Problem to work on. In this exercise, write out the data word for word and leave every image out.

Dataset extract.
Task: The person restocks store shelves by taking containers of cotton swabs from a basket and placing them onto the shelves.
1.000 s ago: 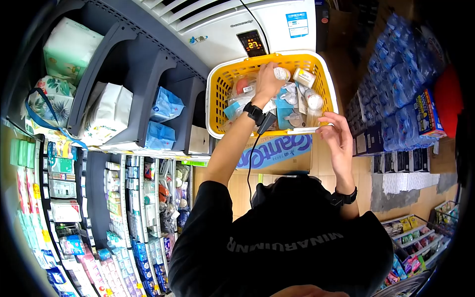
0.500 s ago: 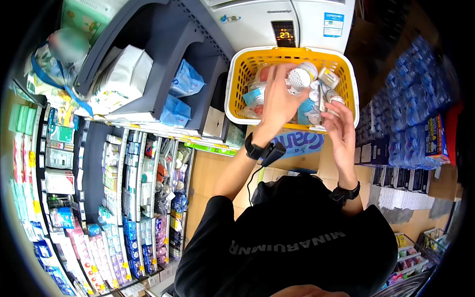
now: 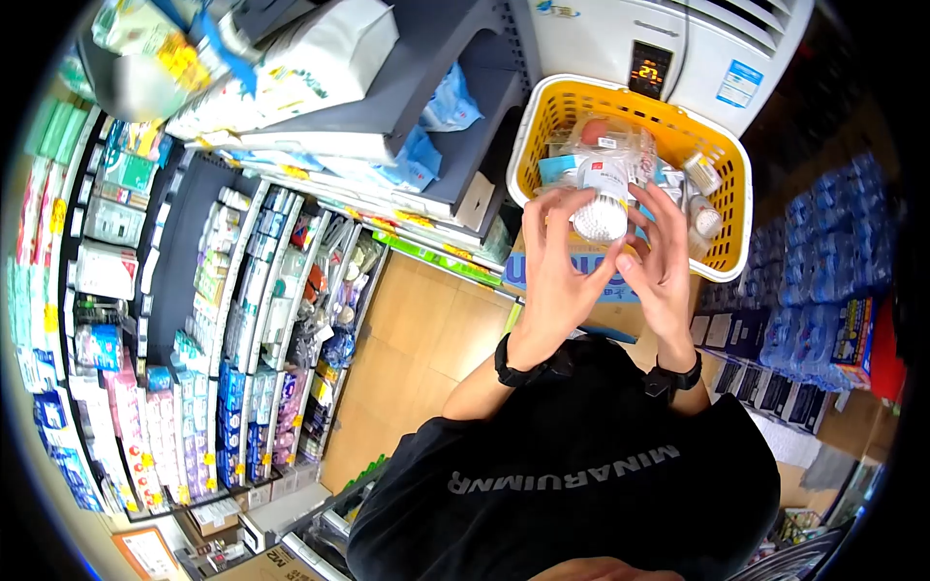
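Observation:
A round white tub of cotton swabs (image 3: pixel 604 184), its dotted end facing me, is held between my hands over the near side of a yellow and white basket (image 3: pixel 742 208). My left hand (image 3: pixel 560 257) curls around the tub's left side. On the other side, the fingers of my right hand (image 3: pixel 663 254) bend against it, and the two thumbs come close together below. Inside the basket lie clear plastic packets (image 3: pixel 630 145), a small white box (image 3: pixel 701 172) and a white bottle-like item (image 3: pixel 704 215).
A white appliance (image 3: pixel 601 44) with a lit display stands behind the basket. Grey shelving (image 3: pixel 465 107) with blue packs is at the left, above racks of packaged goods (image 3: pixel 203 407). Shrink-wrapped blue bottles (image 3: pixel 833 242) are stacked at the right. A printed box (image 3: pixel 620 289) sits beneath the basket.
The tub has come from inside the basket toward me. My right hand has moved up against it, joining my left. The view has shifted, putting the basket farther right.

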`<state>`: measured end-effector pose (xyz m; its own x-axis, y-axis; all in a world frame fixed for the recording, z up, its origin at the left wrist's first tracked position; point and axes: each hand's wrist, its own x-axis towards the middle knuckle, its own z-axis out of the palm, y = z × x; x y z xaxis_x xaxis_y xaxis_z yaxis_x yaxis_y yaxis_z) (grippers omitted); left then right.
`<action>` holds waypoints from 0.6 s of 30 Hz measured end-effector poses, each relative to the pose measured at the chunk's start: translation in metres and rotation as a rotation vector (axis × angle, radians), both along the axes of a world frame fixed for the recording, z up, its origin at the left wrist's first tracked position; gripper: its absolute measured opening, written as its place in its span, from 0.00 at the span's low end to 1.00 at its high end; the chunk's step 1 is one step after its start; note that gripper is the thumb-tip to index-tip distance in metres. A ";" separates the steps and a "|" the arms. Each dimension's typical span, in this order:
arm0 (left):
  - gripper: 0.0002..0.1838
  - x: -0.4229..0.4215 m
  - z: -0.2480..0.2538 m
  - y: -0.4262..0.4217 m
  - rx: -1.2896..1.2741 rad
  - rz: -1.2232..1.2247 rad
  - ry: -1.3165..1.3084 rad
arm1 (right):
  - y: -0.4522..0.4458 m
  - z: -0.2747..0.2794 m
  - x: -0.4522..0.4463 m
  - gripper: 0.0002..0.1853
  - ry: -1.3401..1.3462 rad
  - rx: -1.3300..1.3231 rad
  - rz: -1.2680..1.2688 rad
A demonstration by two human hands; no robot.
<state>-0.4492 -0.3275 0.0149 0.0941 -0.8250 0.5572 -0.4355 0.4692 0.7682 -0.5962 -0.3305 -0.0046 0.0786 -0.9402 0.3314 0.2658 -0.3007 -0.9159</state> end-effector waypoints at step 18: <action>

Solution for this problem.
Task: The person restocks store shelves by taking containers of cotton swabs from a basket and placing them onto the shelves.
1.000 s ago: 
0.500 s ago: 
now: 
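Observation:
A round white tub of cotton swabs (image 3: pixel 604 184), its dotted end facing me, is held between my hands over the near side of a yellow and white basket (image 3: pixel 742 208). My left hand (image 3: pixel 560 257) curls around the tub's left side. On the other side, the fingers of my right hand (image 3: pixel 663 254) bend against it, and the two thumbs come close together below. Inside the basket lie clear plastic packets (image 3: pixel 630 145), a small white box (image 3: pixel 701 172) and a white bottle-like item (image 3: pixel 704 215).
A white appliance (image 3: pixel 601 44) with a lit display stands behind the basket. Grey shelving (image 3: pixel 465 107) with blue packs is at the left, above racks of packaged goods (image 3: pixel 203 407). Shrink-wrapped blue bottles (image 3: pixel 833 242) are stacked at the right. A printed box (image 3: pixel 620 289) sits beneath the basket.
The tub has come from inside the basket toward me. My right hand has moved up against it, joining my left. The view has shifted, putting the basket farther right.
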
`<state>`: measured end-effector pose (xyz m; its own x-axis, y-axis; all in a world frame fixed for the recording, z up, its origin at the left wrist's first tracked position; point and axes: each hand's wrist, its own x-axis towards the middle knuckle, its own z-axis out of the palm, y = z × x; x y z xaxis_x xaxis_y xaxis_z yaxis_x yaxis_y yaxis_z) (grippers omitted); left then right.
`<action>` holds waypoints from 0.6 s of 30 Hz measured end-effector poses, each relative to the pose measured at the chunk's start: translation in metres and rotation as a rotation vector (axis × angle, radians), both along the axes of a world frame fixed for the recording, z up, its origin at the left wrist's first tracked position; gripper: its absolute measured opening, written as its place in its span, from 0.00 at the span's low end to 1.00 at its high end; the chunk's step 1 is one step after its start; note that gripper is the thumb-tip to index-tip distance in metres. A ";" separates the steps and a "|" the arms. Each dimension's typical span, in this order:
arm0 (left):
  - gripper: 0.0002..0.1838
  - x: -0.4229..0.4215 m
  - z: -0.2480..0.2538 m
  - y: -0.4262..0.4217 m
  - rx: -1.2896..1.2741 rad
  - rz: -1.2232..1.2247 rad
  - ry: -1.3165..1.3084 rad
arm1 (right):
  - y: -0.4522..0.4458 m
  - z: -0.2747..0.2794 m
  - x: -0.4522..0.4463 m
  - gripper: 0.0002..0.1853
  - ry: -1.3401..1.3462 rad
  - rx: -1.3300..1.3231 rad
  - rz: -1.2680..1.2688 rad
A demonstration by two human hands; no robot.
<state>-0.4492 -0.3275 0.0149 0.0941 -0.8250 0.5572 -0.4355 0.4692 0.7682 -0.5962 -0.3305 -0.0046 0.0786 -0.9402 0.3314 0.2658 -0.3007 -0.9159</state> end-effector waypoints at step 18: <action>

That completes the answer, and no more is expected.